凡人幻想登仙,常會作詩夢見神仙,或想像自己登仙時何其風光。這樣的詩在人間很多,趙長陵若是在其他地方看到這詩,甚至不會多想。但是這首詩和「海市蜃樓」中藏著的壁畫相結合,意義便分外不尋常了:
「西上蓮花山,迢迢見明星。素手把芙蓉,虛步躡太清……」
詩作起初飄逸風華,結尾卻視野一轉,俯看塵世:
「……俯視洛陽川,茫茫走胡兵。流血塗野草,豺狼盡冠纓。」
趙長陵握著果殼的手用力,魏說見他半天不還,忍不住惡意揣測:「你看沒看懂啊?不會眼饞我們的法器吧?」
趙長陵回過神,心不在焉地把法器還給他們,道:「這是那隻小金鼎龜的,也不是你們的。只是恐怕小金鼎龜根本不知道自己手握什麼樣的秘密……這是殺身之禍,你們和『海市蜃樓』藏好了,要是被人發現了,沒人救得了你們。」
魏說等人肯讓他看到這些,自然也是心裡有數。他們沒有和往日那般翻白眼,而是沉著地點了點頭。
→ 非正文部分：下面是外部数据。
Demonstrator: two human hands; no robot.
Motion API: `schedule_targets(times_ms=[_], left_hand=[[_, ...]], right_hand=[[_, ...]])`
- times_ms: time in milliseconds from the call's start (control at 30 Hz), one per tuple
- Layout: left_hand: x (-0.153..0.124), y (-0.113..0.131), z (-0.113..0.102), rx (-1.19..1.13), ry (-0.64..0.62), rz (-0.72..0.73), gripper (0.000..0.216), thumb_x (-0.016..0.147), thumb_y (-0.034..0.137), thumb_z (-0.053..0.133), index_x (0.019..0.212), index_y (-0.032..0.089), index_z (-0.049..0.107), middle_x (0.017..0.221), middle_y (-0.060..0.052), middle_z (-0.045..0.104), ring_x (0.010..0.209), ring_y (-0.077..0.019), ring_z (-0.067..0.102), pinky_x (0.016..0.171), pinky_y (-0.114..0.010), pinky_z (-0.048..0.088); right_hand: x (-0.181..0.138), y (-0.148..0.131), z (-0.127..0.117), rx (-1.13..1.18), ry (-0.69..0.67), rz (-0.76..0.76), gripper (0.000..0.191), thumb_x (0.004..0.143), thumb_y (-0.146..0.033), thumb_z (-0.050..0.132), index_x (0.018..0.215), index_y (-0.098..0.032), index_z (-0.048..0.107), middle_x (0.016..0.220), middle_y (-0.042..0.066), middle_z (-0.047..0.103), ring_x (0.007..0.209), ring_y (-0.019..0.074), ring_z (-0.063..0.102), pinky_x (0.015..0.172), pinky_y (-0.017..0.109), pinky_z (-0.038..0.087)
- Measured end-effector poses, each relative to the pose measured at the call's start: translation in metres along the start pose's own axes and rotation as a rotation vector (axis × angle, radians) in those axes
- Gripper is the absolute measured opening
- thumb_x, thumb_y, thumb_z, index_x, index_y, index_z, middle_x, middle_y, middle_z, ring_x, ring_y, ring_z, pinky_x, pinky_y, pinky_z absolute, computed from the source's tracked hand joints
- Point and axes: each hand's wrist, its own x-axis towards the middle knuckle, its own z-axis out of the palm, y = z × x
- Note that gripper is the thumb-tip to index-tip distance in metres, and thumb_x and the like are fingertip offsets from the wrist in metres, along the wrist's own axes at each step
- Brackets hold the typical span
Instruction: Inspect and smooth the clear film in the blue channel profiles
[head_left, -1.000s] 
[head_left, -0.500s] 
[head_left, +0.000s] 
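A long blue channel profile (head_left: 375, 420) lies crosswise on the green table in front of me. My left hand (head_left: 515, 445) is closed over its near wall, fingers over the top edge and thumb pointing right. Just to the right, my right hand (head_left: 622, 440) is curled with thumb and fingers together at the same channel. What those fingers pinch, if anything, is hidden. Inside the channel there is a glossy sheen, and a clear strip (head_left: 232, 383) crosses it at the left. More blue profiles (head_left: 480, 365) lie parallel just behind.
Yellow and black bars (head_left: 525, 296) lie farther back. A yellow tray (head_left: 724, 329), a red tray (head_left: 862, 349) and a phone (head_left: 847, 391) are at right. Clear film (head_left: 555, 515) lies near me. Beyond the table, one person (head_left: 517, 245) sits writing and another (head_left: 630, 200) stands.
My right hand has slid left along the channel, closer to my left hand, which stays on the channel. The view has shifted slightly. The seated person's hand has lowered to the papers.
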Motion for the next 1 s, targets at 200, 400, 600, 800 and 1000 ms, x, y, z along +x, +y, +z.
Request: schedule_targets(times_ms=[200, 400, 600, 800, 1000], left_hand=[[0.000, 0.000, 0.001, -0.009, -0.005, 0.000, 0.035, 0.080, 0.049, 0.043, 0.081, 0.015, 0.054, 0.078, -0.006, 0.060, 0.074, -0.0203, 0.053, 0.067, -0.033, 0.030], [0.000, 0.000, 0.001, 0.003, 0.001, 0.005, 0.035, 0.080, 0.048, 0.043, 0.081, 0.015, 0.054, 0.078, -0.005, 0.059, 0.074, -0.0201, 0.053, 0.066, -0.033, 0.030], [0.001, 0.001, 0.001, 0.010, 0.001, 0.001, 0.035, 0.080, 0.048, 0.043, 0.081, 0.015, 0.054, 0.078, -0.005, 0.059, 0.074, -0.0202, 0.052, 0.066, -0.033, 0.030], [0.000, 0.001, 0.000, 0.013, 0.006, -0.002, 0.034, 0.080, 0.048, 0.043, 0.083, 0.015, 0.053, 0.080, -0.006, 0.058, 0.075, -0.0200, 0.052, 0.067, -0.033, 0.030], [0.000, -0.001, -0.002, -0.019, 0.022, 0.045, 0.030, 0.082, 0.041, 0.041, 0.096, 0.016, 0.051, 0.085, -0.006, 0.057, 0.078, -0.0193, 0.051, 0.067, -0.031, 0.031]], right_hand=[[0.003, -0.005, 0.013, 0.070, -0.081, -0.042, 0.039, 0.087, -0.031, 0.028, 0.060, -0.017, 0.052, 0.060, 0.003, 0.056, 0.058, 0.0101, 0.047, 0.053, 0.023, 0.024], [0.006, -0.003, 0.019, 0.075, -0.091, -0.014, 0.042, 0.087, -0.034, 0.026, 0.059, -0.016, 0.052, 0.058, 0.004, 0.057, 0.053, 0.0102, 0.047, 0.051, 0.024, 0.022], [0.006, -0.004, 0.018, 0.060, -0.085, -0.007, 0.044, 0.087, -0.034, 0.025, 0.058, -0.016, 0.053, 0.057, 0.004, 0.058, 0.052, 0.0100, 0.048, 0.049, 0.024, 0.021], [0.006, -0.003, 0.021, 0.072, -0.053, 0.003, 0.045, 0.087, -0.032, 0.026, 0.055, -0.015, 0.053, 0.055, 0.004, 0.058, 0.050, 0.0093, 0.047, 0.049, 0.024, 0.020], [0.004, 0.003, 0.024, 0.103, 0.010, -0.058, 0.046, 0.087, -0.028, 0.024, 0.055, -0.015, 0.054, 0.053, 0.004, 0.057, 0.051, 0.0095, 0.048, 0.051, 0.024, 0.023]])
魏說等人離開後,趙長陵盯著他們的背影,目光飛爍得厲害,背在後的手也握得時輕時重。
他緊盯著魏說等人——
知道太多秘密的妖,不該活著。但是……他現在也開始懷疑,世間妖魔,是否真的盡為惡。
他眯眸,低聲喃喃:「流血塗野草,豺狼盡冠纓……這位寫詩的金鼎龜前輩,你偷偷藏起這些秘密的時候,你到底看到了些什麼?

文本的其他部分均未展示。